We’re schlepping the boxes down the stairs, but my mind is still on JD. Apparently so is Fred’s.

“So, is it that she doesn’t want to tell you who she is, or she just doesn’t want to meet up with you?”

“Um. I’m not sure. Maybe both? But she’s definitely set on not telling me who she is.”

“Huh.”

“Any guesses why? It’s kind of stumping me.”

“Any guesses as to why a woman might not want to give out information involving her identity to a random dude she maybe kinda vaguely knows and has only had a few phone conversations with?”

“Yeah. You’re totally right. To her, I could just be some strange perv.”

“I mean, if she’s met you then she probably knows you’re not a total perv. You’re a good person and that’s pretty clear from the get-go. But even so, she might be . . . waiting? To get a better read on you? Or she might never want to tell you. Maybe anonymity is important to her for any number of reasons.”

“Like what?” I ask as I lean to one side, attempting to open the front double doors of the building with one foot. They’re sticky and not cooperating, so I lean my weight on one of the doors and kick my foot up higher on the other, heaving them open.

Fred, who like I said, is a genius in some ways, is not exactly a genius in others, and for reasons known only to him, instead of stepping over my extended leg, attempts to duck under it.

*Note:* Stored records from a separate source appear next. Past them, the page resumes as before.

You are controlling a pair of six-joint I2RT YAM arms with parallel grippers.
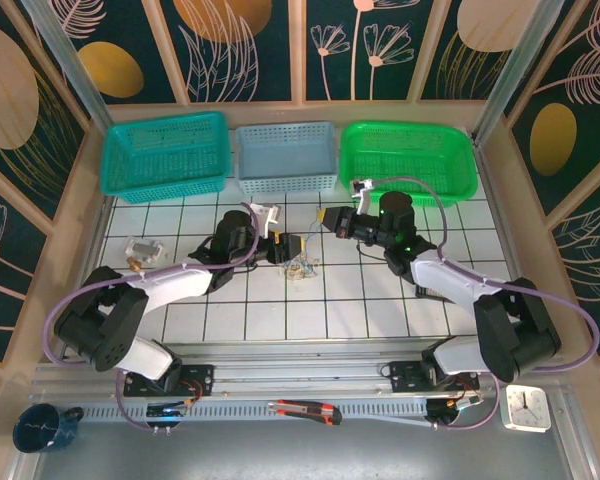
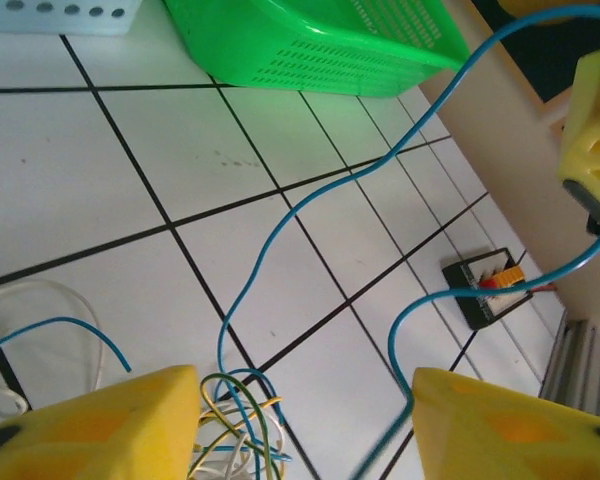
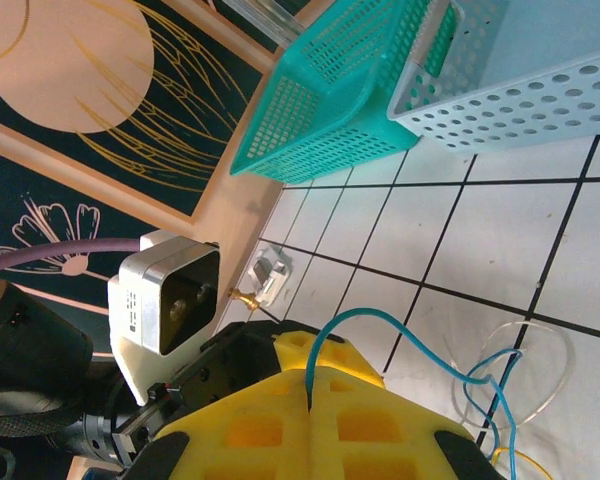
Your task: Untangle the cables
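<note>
Blue wire [image 3: 380, 322] is pinched in the closed right gripper [image 3: 308, 398] and rises off the cables [image 1: 300, 266] heaped on the white tiles [image 1: 380, 300] mid-table, so the left gripper [image 2: 305, 420], jaws apart astride that heap, should clamp the yellowish loops [image 2: 220, 385] low and pull away gently.

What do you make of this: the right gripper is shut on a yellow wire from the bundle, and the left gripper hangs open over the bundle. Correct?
Wrong in one respect: the right gripper is shut on a blue wire, not a yellow one. The right wrist view shows it running out from between the closed fingers. The rest holds: the left gripper hangs open over the bundle.
</note>
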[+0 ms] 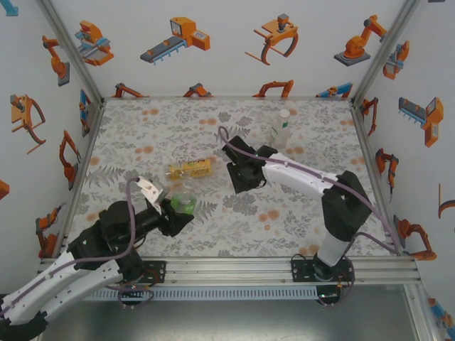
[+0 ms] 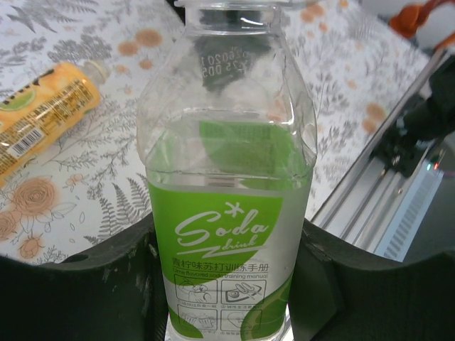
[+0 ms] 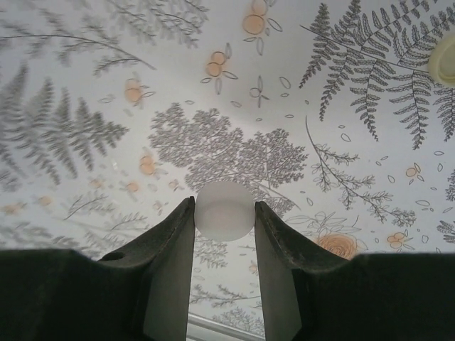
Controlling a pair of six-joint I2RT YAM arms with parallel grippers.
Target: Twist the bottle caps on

“Aaahahggghaahhh! Fred!” But it’s no use, he’s already halfway underneath me, clutching a box full of expensive equipment. I improvise, kicking my leg even farther up the doorframe and nearly tearing out the ass of my pants at the same time.

Of course, because it’s been years since the universe allowed me to look cool, this is the exact second that my tatted-up super opens the door of her first-floor apartment. I look back over my shoulder at her as her eyes grow wide.

“Just. Trying. To. Move. Some. Boxes,” I tell her, straining between each word because I’m pretty much doing the splits while my friend does the limbo.

She covers the bottom half of her face with her hands, but the damage is done. She’s obviously laughing at us. At me. As usual.

She strides forward and holds the far door for me. My leg falls down and I try to shake some blood back into it. Nothing left to do but flee the scene of the crime.

“Thanks,” I shout back over my shoulder to her as the doors to the building fall closed.

“What were you saying?” I ask Fred, hurrying to catch up to him.

“Oh. Just that people have all sorts of reasons for wanting to maintain anonymity. Think about the internet. People find a lot of freedom or comfort in being anonymous.”

“Sure, but aren’t people usually worse versions of themselves when they’re anonymous? Like, so they can troll? And that’s not JD at all. She’s so sweet. Well, sweet isn’t the right word for her. But she’s got a ton of integrity. You can just tell. I’d be willing to bet that she’s pretty much always the best version of herself, anonymous or not. That’s just the vibe she gives off.”

We’re walking up to my car right now and I’m busy trying to dig my car keys out of my pocket and balance the box on one hip, so it takes a minute for me to register the look that Fred is giving me.

“JD?”

“Oh. That’s what I call her.”

“Hey, Eliot?”

“Yeah?”

“Never mind.”

That’s one of the things I like best about Fred. He doesn’t ever feel the need to get the last word. If he were my mother, or even my sister, he wouldn’t be able to restrain himself. The words would be written all over his face. He’d write it down and get it notarized. He’d call me again in half an hour to remind me. But Fred is Fred. So, instead, he just gives me a look, assumes I’m not an idiot, shuts his mouth, and the two of us drive to drop off the supplies.